Steinberg was addressing congregants of the Talbiyeh synagogue on the significance of Jerusalem, from the very beginning of creation to the present day. He said he could not understand why Greenwich is regarded as the center of the world, when that honor clearly belongs to Israel’s capital. He then gave several biblical examples of the place that Jerusalem occupies not only in Jewish history, but in the history of creation and of mankind. Creation began at Jerusalem’s Mount Moriah, Steinberg explained, and the dust of even hashtiya, the foundation stone that comes from the bedrock of the mountain, was used to fashion Adam, the progenitor of all humankind.
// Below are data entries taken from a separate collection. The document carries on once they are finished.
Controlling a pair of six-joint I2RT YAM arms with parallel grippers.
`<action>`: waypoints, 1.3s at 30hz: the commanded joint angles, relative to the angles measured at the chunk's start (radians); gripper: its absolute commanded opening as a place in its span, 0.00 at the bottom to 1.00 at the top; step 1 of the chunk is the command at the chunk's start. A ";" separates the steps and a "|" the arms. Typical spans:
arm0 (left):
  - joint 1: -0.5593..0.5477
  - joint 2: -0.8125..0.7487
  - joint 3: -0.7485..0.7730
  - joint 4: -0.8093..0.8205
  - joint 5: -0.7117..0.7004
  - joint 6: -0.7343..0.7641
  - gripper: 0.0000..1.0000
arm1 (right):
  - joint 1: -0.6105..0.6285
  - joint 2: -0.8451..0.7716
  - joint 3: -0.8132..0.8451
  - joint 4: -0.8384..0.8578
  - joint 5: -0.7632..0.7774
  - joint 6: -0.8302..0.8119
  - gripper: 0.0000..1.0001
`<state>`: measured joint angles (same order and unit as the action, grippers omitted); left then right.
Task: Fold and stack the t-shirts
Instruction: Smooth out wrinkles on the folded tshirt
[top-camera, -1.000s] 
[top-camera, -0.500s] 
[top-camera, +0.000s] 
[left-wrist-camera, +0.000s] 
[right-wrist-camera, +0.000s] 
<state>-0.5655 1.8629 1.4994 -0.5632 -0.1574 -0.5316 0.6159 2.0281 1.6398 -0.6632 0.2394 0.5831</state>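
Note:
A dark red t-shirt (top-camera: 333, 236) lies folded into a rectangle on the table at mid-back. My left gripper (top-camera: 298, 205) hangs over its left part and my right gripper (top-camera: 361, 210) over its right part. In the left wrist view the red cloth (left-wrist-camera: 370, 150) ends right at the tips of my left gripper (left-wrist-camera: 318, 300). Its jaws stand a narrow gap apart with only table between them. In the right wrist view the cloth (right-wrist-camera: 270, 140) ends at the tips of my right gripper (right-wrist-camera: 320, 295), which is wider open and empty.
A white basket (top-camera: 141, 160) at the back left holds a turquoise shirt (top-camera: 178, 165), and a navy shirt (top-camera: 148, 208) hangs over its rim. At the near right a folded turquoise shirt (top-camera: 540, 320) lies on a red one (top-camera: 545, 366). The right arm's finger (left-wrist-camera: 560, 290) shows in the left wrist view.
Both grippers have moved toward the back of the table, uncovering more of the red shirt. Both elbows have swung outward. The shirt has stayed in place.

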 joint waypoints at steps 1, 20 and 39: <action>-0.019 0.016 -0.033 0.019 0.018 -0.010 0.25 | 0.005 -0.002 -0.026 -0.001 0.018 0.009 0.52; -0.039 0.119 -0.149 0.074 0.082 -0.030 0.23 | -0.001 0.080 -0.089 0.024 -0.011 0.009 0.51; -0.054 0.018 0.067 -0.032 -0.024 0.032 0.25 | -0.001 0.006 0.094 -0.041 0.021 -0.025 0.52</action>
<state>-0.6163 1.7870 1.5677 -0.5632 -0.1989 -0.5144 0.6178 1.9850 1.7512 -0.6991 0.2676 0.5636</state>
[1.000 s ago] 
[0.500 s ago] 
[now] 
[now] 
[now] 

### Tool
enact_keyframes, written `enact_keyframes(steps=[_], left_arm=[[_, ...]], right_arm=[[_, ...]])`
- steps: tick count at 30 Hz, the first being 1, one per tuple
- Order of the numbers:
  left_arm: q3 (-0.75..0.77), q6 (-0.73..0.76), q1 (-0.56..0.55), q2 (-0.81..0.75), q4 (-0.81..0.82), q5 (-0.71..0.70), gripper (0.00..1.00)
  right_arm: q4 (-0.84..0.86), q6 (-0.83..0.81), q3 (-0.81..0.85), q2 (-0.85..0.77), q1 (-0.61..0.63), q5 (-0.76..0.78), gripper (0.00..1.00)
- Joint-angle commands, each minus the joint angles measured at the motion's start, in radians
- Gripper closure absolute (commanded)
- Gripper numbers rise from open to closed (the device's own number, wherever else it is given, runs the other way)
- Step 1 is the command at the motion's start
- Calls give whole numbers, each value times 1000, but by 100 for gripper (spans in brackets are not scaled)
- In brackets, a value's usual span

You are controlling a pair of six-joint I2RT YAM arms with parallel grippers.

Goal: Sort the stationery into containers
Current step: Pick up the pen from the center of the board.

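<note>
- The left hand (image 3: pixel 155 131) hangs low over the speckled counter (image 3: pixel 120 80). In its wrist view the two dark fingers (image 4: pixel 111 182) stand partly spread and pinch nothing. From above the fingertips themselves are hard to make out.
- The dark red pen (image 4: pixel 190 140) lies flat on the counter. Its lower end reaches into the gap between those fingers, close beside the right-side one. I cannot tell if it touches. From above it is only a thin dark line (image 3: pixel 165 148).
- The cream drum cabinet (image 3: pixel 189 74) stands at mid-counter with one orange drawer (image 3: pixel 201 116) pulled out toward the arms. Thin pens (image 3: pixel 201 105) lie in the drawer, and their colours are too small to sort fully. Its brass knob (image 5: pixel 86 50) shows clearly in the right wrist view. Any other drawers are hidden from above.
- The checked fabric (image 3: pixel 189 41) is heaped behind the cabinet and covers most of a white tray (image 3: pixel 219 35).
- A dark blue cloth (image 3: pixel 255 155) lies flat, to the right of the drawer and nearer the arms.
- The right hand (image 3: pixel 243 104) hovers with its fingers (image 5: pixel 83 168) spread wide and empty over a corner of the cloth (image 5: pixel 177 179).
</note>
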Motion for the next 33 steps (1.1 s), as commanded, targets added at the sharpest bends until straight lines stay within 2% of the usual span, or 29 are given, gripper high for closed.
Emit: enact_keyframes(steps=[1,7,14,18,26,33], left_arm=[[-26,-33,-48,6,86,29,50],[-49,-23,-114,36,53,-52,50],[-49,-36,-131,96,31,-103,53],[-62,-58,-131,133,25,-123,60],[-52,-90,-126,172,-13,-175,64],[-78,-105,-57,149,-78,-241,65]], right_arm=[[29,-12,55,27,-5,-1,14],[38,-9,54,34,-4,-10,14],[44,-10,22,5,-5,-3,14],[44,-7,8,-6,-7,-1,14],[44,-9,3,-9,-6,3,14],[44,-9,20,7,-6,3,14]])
Moriah was the place where Adam offered his first sacrifice, as did Cain and Abel, and Noah and Abraham found their way there as well. Abraham was blessed by King Melchizedek, in the city of Shalem, in what later became known as Jerusalem. The binding of Isaac took place on Moriah, and it was there that Jacob dreamt of the ladder leading to heaven; it was also the site of the First and Second Temples. There are actually even more biblical references, though Steinberg did not go into them.
■SEVERAL FOREIGN diplomats were invited to join AKIMJerusalem’s 11th annual sponsored trek “Miles for Smiles,” but the only one who showed up was Australian Ambassador Andrea Faulkner, who is completing her tour of duty at the end of the month. Faulkner was responding to a request by Australian expatriate Ian Brown. Despite the unusually wet and wintry weather, the ambassador hiked up the mountain from Ein Ayala in the foothills of the Carmel Forest, together with more than 40 trekkers from all over Israel – as well as some who flew in from England especially for the event. Included in the group was the chairman of Friends of AKIMJerusalem in the UK, Julian Bier, and chairman of the association, David Schottenfels.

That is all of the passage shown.